The Southie looked Sethlan up and down. “Trained dog-la, Observer-geh-na?”
Sethlan nodded.
The Southie lowered his gun with a hard, toothy smile. He was gaunt but still big, perhaps taller than Sethlan by six inches. He had the strong chin, shovel jaw, and shelf-like eyebrows of the Northern Tachba, but to Eponymous he seemed somehow more alert, more present.
The Southie tested him in the Deep Tongue. “For the blood in our hearts, shall I let thee live?”
“This field is sown with my kin.” Sethlan gestured over the Tachba’s shoulder, but the man was too cagey to turn. “When their night song failed, they turned away and were cut down from behind. Now they will never improve. Prideful waste, my king. It shames the Southern Kingdoms.”
“So what?” The Southie dropped back into trenchtalk. “You-running short of Haphan slaves? Can it be, your bitches are-turning barren, la?”

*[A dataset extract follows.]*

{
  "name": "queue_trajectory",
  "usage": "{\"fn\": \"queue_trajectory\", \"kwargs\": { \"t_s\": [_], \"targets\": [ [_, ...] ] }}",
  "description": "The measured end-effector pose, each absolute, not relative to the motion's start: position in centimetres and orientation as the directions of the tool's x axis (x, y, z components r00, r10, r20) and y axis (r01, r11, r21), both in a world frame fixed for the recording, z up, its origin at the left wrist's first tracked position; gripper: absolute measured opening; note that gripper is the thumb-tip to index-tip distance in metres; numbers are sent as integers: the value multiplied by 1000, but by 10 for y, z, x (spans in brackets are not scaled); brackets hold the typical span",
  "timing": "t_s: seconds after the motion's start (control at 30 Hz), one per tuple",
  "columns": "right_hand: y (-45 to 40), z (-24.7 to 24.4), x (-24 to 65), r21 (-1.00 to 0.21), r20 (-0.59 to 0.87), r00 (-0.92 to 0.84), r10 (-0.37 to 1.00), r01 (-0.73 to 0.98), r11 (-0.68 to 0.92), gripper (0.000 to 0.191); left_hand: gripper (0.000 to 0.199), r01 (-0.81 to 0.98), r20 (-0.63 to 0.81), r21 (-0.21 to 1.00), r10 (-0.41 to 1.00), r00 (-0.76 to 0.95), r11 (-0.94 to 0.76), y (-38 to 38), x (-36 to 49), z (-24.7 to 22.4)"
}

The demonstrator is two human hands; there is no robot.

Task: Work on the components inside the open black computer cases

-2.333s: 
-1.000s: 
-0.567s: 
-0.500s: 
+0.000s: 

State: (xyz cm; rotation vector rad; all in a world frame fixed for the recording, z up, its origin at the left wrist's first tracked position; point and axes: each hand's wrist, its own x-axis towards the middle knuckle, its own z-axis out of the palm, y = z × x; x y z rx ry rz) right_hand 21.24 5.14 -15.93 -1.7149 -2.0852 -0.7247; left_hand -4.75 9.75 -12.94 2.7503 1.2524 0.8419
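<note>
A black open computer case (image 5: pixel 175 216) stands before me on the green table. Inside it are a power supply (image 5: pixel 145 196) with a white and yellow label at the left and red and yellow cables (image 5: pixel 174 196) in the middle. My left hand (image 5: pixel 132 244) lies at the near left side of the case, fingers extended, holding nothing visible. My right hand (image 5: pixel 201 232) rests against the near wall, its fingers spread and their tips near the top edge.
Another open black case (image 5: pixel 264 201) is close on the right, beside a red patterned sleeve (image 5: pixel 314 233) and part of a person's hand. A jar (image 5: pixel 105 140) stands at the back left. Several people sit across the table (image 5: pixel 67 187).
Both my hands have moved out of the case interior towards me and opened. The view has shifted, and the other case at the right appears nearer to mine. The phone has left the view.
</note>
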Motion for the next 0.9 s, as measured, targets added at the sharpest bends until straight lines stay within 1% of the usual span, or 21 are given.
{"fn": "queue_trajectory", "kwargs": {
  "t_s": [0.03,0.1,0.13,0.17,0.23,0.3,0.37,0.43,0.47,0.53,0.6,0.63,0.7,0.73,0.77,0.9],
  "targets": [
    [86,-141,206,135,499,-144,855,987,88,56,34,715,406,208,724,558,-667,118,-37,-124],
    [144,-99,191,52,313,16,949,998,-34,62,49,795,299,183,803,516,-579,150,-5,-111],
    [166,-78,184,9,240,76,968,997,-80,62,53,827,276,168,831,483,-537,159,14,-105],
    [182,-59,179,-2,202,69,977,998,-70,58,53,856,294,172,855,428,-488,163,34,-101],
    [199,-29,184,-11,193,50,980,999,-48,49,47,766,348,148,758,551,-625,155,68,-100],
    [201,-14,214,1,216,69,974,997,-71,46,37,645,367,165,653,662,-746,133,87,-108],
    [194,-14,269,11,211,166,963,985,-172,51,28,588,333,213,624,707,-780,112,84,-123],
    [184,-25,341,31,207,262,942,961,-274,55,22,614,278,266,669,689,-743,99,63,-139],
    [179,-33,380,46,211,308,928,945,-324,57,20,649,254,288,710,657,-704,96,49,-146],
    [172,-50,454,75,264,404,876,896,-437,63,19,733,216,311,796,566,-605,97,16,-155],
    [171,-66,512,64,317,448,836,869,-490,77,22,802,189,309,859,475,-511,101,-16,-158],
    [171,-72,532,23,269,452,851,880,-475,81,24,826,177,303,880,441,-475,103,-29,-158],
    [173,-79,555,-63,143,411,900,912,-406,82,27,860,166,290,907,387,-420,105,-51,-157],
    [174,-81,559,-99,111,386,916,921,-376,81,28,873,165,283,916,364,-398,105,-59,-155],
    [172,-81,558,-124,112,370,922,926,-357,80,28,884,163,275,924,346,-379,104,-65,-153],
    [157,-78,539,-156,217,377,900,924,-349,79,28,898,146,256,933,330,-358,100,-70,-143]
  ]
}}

“Only the most polluted children cannot answer a direct question,” Sethlan said. He produced his notebook and flipped it open. “The soldiers are dead. Show me which repeating gun shot them down. Restore justice to the great creature of the front.”
The Southie could care less about great creatures or justice, but his eyes lit when he saw the notebook. He crawled next to Sethlan, sitting informally close.
“Nicely drawn map! This emplacement, and this too, are empty now. The rest looks good to my poor eye. Here is your target.” He stabbed a forward pit with his finger. It had been hidden, cleverly hidden, behind the bulk of the hill. It would generate devastating cross-fire. “It was this squad which forgot itself, and still-gunning your Sessies when they turned to flee. Call down the imperial wrath!”
Sethlan scrawled a note beside the emplacement. He wondered what the Southerner would ask in exchange.
“How big is this assault? How long?”
Sethlan shrugged. “Not big. Not long. It’s a test.”
“Oh, pity,” the Southie said.
Eponymous sensed Sethlan’s obscure embarrassment. “Our troops aren’t seasoned. This is no real fight.”
“Your troops shall-seasoning soon,” the Southie said darkly. Then his tone changed. “Take down my name: Progur Pilladon. Will you write it in letters, please? My ancestor’s home is in the territory of Renegade Sessera, la.”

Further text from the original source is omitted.